"Spots in Oz" is a short story by Rachel Cosgrove Payes, published in Oz-story Magazine No. 3 in 1997. In it, Cosgrove Payes revisits one of her most distinctive characters, the Leopard with the Changeable Spots, introduced in her 1951 book The Hidden Valley of Oz.

In a remote corner of the Winkie Country live a set of twins: Fridolf and Tamlyn naturally prefer their nicknames, Fudge and Taffy. As twins will, they quarrel and quibble; in a dispute over their birthday presents, Taffy decides to sabotage her brother's experiments with his new chemistry set. She adds an herbal ingredient to the spot remover he's making; accidental magic makes all the spots in the neighborhood fade away.
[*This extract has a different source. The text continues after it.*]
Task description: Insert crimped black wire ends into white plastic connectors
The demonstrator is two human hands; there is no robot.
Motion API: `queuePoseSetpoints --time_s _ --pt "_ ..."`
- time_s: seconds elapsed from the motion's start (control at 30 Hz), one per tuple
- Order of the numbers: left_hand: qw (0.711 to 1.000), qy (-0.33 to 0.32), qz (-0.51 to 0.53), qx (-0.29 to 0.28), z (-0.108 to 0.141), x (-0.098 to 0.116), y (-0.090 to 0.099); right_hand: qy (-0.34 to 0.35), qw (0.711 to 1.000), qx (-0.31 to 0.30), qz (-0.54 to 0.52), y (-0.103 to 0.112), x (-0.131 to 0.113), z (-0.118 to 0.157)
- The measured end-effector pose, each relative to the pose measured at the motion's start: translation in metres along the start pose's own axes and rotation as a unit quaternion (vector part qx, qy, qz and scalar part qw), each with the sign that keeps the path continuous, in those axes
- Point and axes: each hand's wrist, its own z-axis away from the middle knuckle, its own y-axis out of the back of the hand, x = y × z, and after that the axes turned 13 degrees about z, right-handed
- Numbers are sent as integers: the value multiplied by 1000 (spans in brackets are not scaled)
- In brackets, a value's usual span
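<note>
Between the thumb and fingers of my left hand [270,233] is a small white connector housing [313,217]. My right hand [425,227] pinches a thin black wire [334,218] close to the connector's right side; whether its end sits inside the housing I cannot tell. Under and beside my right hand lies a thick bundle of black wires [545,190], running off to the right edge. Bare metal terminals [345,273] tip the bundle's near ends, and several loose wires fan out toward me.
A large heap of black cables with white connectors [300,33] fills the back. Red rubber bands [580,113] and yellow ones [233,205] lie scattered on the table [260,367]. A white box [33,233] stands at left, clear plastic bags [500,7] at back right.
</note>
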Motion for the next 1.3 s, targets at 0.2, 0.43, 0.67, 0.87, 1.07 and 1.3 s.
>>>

By chance, the Hungry Tiger and the Leopard with the Changeable Spots are passing by; and Spots is astonished and distressed when his markings disappear. The big cats track the problem down to one particular family. Eventually, Taffy has to confess what she's done. A neighboring herbalist is able to counteract the magic, and restore the Leopard and other spotted entities to their original condition.

In the course of the story, the Leopard manifests his spots into exclamation points and question marks, smily faces, balloons, birthday cakes, and exploding fireworks.

Payes was not the first Oz author to employ twins as protagonists. Jack Snow, in The Shaggy Man of Oz, and David Hulan, in The Glass Cat of Oz, did the same.